I love them but I won't waste that much money on shoes when I can put that money toward real investments..like a house.


----------



## aziajs (May 29, 2008)

I really like those that I have seen but I can't afford them.


----------



## Kuuipo (May 29, 2008)

You need a really good job (or a really bad one, lol) to afford those kind of shoes. Unfortunately, my shoes come mostly from Ross, and so do my clothes. Nice makeup is as good as it gets for me.


----------



## Tinkee-Belle (May 30, 2008)

20 Pairs??? Lucky girl! I wish I had some but they are far too spendy for me right now.  Maybe one day


----------



## Kayteuk (May 31, 2008)

Lol! I do a lot of work sadly and spend it mainly on Manolos, I think I have a total of 150 pairs of shoes =S I just collect stuff, its so bad!


----------



## Kayteuk (May 31, 2008)

If people want I can post up some pics too?


----------



## glam8babe (May 31, 2008)

yeh lets see them 
	

	
	
		
		

		
		
	


	




 i loveeee shoes


----------



## Carlyx (May 31, 2008)

Oooh yes post please..

Although Im not that keen on them :S


----------



## Kayteuk (May 31, 2008)

Okay well here are some of the ones I have recently won on ebay. I got very drunk last night and couldent find my camera to take photos! So I will put the rest up later!
NGG MANOLO BLAHNIK SILVER SEDARABY SHOES 39/9 on eBay, also, Women's Shoes, Clothing, Shoes Accessories (end time 19-Jun-08 04:02:07 BST)

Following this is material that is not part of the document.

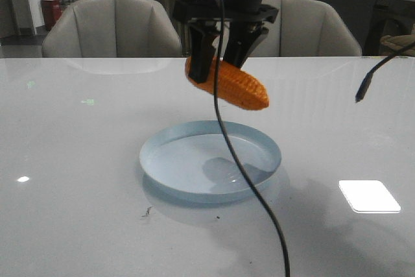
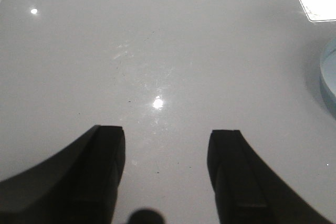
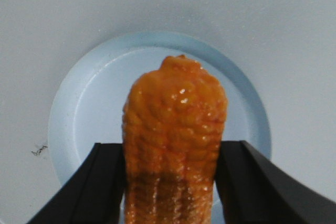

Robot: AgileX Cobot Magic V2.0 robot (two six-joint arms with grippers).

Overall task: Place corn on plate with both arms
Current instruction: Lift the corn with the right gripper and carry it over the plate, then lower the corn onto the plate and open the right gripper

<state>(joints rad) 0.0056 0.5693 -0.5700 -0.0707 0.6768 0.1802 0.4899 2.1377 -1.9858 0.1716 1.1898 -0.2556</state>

Manolo Blahnik heels- Size 9 - EU 40.5 NIB on eBay, also, Women's Shoes, Clothing, Shoes Accessories (end time 25-May-08 18:26:07 BST)

Authentic MANOLO BLAHNIK Pink Rosette Handbag Bag Purse on eBay, also, Handbags, Bags, Women's Accessories, Handbags, Clothing, Shoes Accessories (end time 19-May-08 02:08:00 BST)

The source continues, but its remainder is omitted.